Application Express Account Credentials refers to the internal user accounts (also known as "cookie user" accounts) created and managed in the Oracle Application Express user repository. Using method, your application can easily authenticate against these accounts. See "About Application Express Account Credentials".
Database Account Credentials refers to the use of database schema accounts. When using this method the user name and password of the database account is used to authenticate the user. See "About Database Account Credentials".
LDAP Credentials Verification requires you specify configuration parameters about the external Lightweight Directory Access Protocol (LDAP) directory you will be using. See "About LDAP Credentials Verification".
No Authentication (using DAD) gets the username from the database access descriptor (DAD), either as the value stored in the DAD configuration or, if the account information is not stored in the DAD configuration, as the username captured using the basic authentication challenge. See "About DAD Credentials Verification".
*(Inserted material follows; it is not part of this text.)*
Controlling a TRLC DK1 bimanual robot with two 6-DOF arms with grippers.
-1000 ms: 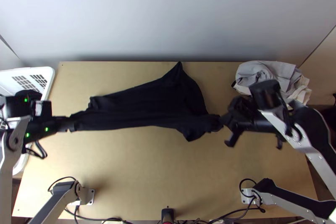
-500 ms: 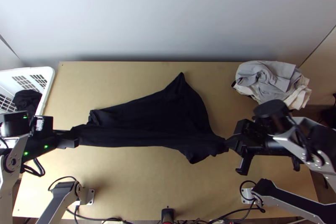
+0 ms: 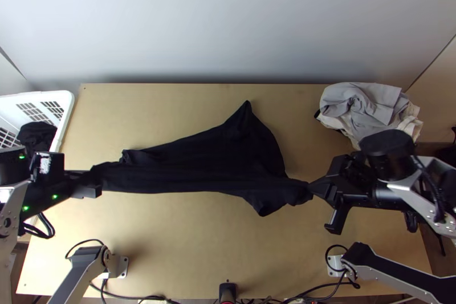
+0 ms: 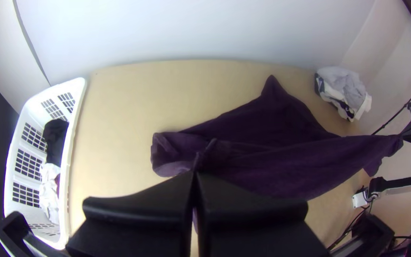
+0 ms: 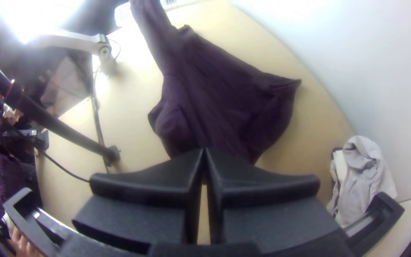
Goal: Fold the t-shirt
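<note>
Look for the black t-shirt (image 3: pixel 211 158) across the middle of the table (image 3: pixel 171 247), drawn out into a long band along its near side. Pinched at its nine o'clock end in the left gripper (image 4: pixel 195 176), and at roughly three o'clock in the right gripper (image 3: pixel 313 187), with both pairs of fingers pressed together on cloth. Judging by that, early in the job: gripped at two ends and pulled fairly straight between, but not squared up. Pointing towards one o'clock, with a peaked corner; doubled over in a small roll near ten o'clock; sagging in a loose lobe near four to five o'clock. Perhaps held by sleeve or hem, though hard to say from dark cloth on dark fingers. Left to do, most likely: flatten the body, bring one side over the other, fold again into a compact shape, then let go. Leave aside the white basket (image 3: pixel 69 107) towards ten o'clock on the table and the grey and white pile of cloth (image 3: pixel 365 104) towards two o'clock.
</note>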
About Application Express Account Credentials

Application Express Account Credentials authentication uses internal user accounts (also known as "cookie user" accounts) created and managed in the Oracle Application Express user repository. You can create and edit database user accounts on the Manage Users page.

About Database Account Credentials

Database Account Credentials requires that a database user (schema) exist in the local database for the user to be authenticated. You can create and edit database user accounts on the Manage Users page.

About LDAP Credentials Verification

Any authentication scheme that uses a login page may be configured to use Lightweight Directory Access Protocol (LDAP) to verify the username and password submitted on the login page. Application Builder includes wizards and edit pages that explain how to configure this option. These wizards assume that an LDAP directory accessible to your application for this purpose already exists and that it can respond to a SIMPLE_BIND_S call for credentials verification. When you create a LDAP Credentials authentication scheme, the wizard requests and saves the LDAP host name, LDAP port, and the DN string. An optional pre-processing function can be specified to adjust formatting of the username passed to the API.

About DAD Credentials Verification

DAD database authentication uses the Oracle database native authentication and user mechanisms to authenticate users using a basic authentication scheme. To use DAD credentials verification:

Each application user must have a user account in the Oracle database.
You must configure a PL/SQL DAD for basic authentication (without account information).

This results in one username/password challenge for browser session for your application users. The user identity token is then made available in the APP_USER item.

DAD database authentication is useful when you need to implement an authentication method that requires minimal setup for a manageable number of users. Ideally these users would already have self-managed accounts in the database and your use of this authentication method would be short lived (for example, during the demonstration or prototyping stages of development).

The main drawback of this approach is burdensome account maintenance, especially if users do not administer their own passwords, or if their database accounts exist only to facilitate authentication to your application.